Thanks to Hugh Hewitt for posting the link to Michael Yon's report from Mosul, Iraq. It's Yon's dispatch he named Gates of Fire about one of their operations in Mosul. A must-read.

Thinking Dark

Peggy Noonan is one of my favorite columnists (after Mark Steyn), and she hit a home run today in her Opinion Journal column. I posted along similar but narrower lines a while ago.

The title of her column is, "Think Dark," and the subhead is, "Don't close those military bases. We may need them someday soon."

She opens with the following:

The federal government is doing something right now that is exactly the opposite of what it should be doing. It is forgetting to think dark. It is forgetting to imagine the unimaginable.

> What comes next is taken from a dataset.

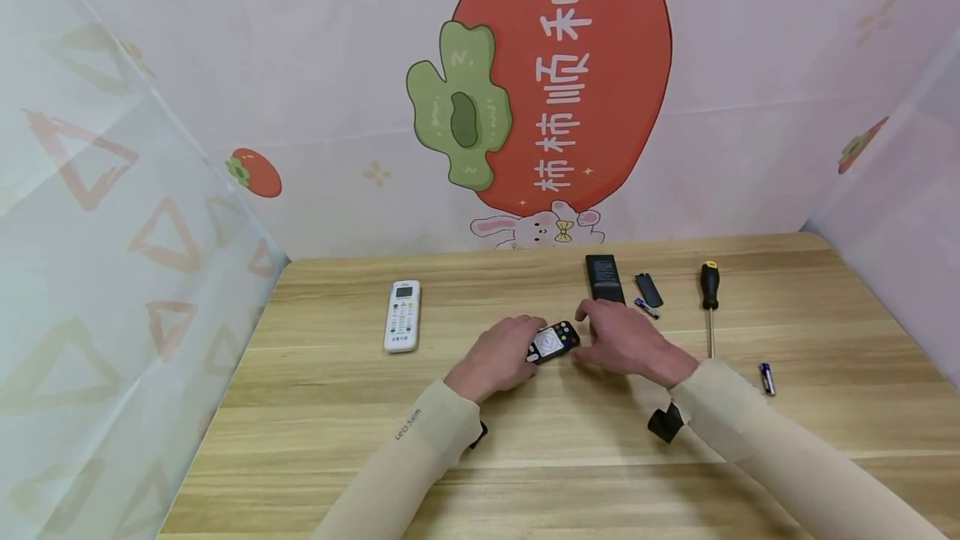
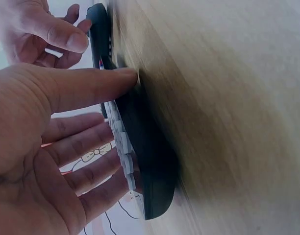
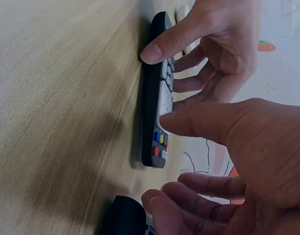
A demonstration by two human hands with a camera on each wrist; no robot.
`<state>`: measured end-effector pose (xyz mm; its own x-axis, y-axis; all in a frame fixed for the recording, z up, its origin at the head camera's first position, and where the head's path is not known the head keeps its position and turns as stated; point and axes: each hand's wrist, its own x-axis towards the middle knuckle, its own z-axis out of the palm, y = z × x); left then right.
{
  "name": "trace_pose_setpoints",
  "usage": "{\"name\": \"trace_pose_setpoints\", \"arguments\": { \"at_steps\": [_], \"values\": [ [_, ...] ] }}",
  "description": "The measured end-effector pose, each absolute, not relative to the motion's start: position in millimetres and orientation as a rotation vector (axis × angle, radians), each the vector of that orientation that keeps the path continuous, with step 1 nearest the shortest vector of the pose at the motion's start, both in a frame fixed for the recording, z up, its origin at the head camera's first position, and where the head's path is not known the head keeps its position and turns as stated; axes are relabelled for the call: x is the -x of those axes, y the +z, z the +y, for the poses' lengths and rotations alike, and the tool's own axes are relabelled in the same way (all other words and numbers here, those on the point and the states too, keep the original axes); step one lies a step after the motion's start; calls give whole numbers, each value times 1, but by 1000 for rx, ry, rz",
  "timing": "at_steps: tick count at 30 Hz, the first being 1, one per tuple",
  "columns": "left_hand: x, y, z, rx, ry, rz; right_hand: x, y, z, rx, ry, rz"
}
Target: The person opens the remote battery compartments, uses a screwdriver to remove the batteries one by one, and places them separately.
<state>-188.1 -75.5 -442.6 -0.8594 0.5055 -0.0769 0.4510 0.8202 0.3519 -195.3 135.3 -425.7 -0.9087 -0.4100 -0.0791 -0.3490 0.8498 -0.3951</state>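
Note:
A black remote control point(image 1: 553, 342) with white and coloured buttons lies face up on the wooden table. My left hand point(image 1: 501, 357) holds it at its left end, thumb along the near side and fingers on the far side, as the left wrist view shows. My right hand point(image 1: 624, 338) hovers at the remote's other end with loosely bent fingers and nothing in them. In the right wrist view its thumb passes in front of the remote; whether they touch I cannot tell. Beyond the right hand lies a second black remote point(image 1: 604, 277), back up.
A white remote point(image 1: 402, 317) lies at the left. To the right are a black battery cover point(image 1: 648, 290), a battery point(image 1: 647, 308), a screwdriver point(image 1: 710, 285) with black and yellow handle, and another battery point(image 1: 767, 379). A printed backdrop point(image 1: 337, 90) rises behind the table.

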Motion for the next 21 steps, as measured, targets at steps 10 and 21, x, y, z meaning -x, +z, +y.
{"name": "trace_pose_setpoints", "arguments": {
  "at_steps": [10,21],
  "values": [
    [187,-444,-76,-814,504,2799,197,-430,127,752,-471,2908],
    [185,-441,-83,-773,261,2890,201,-436,123,893,-381,2922]
  ]
}}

Normally, I'm an optimist. I see the good side of things and have a positive attitude about life. But with the "hope for the best" attitude, I include, "be prepared for the worst." Just remembering that horrible things can happen helps people to deal with and roll with the punches.

But the Pentagon seems to have forgotten that the worst still lurks out there, waiting for an opportunity. And the base closure proposal is a sure way to provide more opportunity for the worst to happen.

The Pentagon says this huge and historic base-closing plan will save $50 billion over the next two decades. They may be right. But it's a bad plan anyway, a bad idea, and exactly the wrong thing to do in terms of future and highly possible needs.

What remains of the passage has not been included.